‘wife’ was going to show up. There was a genuine honesty in his eyes, those concerned worry lines running long and deep, mirrored truth. But after I saw the wedding rings, my insecurities, threads from the past, cast doubts. Those rings threatened me, displaced me, told me Sarah was home to get her life and family back, and I would never have the chance to be in any of Cassie’s classroom pictures.

From the heated look in Sarah’s eyes, it was clear she was looking for a debate, one that said she belonged and I didn’t. Her expression held a challenge. Battle lines were being drawn in the sand. Instead of giving her what she wanted, I hid in the bathroom with Cassie while Jaxon and his wife faced off.

Tears fall and I fight the weight on my shoulders as I hike my backpack up and let myself into my sorority house—my real world. The girls call out to me from the kitchen, but I ignore them as I rush through the house. With dejection punching me in the chest, I’m in no state of mind to deal with their questions. I need to get to my room, get myself together. My eyes blur with tears as I take the stairs two at a time.

Jaxon is still married.

Fresh grief rides through my veins, flooding my body with turbulence and my legs threaten to give out. My damn heart pounds against my ribcage as I fish my bedroom key from my bag, but when I see a box sitting outside my door, I go still. Sylvie comes up the stairs, her footsteps slow and steady, and I wipe my face with the back of my hand. I don’t want her to see me crying. I don’t want to answer questions, or admit that I’d been a fool. Jaxon and I had been playing house. Nothing else.

“Hey Rachel, you okay?”

I unlock my door, and pick up the box. Trying my best to act casual, and pretend that my heart hasn’t been shred to pieces—with a cheese grader. “How long has this been here?”

“A week I think.”

I keep my back to Sylvie and check the big box for a return address. “Who is it from?”

“I don’t know. Some old dude dressed in a suit delivered it here.”

What the hell? “It didn’t come from a courier?”

“No, he was driving a Buick or something. Why, what’s is it?”

“Did he say who this was from?”

“Didn’t ask.” I turn to her, and she takes a step toward me. “Jesus, Rachel, what’s going on? Are you okay, you look like you’ve been crying?”

“I’m fine,” I lie and hurry inside my room, shutting the door tightly behind me.

I drop the box on my bed and go to my window. I look across to Jaxon’s house but his bedroom is dark.

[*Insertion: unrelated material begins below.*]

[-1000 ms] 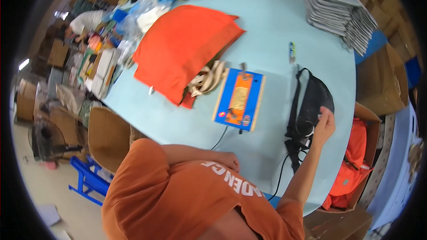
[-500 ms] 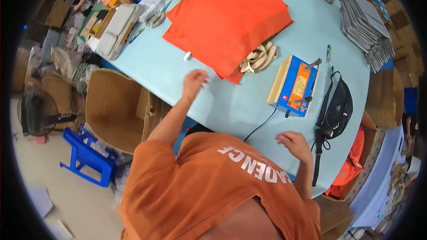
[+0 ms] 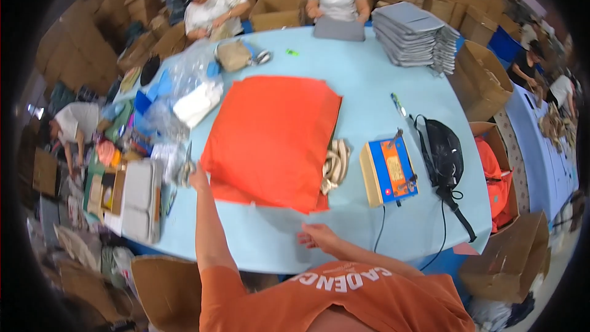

Sarah’s car is still sitting in the driveway.

Jaxon is still married.

Nausea wells up inside me to think all this time Jaxon has been married. But I should have known, right? He said she took off without looking back. How could I ever have thought they’d gotten a divorce? God, I am so much like those women my father used to whore around with. Cassie is going to hate me as much as I hated them.

I swallow, my throat so tight, it’s almost impossible to breathe.

An anxious ball lodges in my gut as another thought hits. Is this what Jaxon wanted to talk to me about? That once Sarah returned home, they’d be getting back together—because they were still married? He kept talking about timing. He might not have known she’d show up at his door, but did he know she was home, and that they would be getting the tree tomorrow? Was that why he wanted to celebrate my birthday early? So I could be gone before Sarah moved back in, and they could go tree hunting as a family. A real one. Not the one I was pretending was mine.

He was never yours.

As anxiety threatens to overwhelm me, I close my eyes and take a few deep breaths. That’s when my thoughts take a resounding halt, and slowly begins to back up, change paths—a train reversing the engine with a screech roar and hopping on to another rail.

As I consider everything we’ve been through, from our first meeting to the knitting, baking my favorite cookies, making my favorite meal, my convictions waver. I think back to the man Jaxon is. A great father, lover, friend. A man with more integrity in his pinky than my father…my ex.

Jaxon is a good man.

As I reflect on that, I glance around the room, my eyes refocusing, losing the blurry haze. Up until tonight, things had been so good between us. Has it really changed, or is it just past experiences coloring my view? My heart leaps, and tendrils of hope seep through my veins, pushing back all negative thoughts, refusing to let me think the worst of him.

The truth is, would a man pining for his ‘wife’, a man I’m in love with, touch me with such tender care, drive me to school every day to ensure I’m warm and safe? His actions speak volumes of his character—show the real man behind the tough exterior. I think about that for a fleeting second, which stretches, expands, fills my thoughts with positive things, like how he took me to meet his friends. Would he do that if this was sex only, if he weren’t falling for me the same way I was falling for him?

My heart beats harder, racing into my throat. Maybe tonight’s talk wasn’t about letting me down easily, and more about celebrating my birthday early, and opening up about how we felt, so we could all go pick out a tree as a family. A rush of optimism slams through me.

I think back to what he once said about Sarah. She has a way of saying things to get what she wants. Was that why she flashed her ring?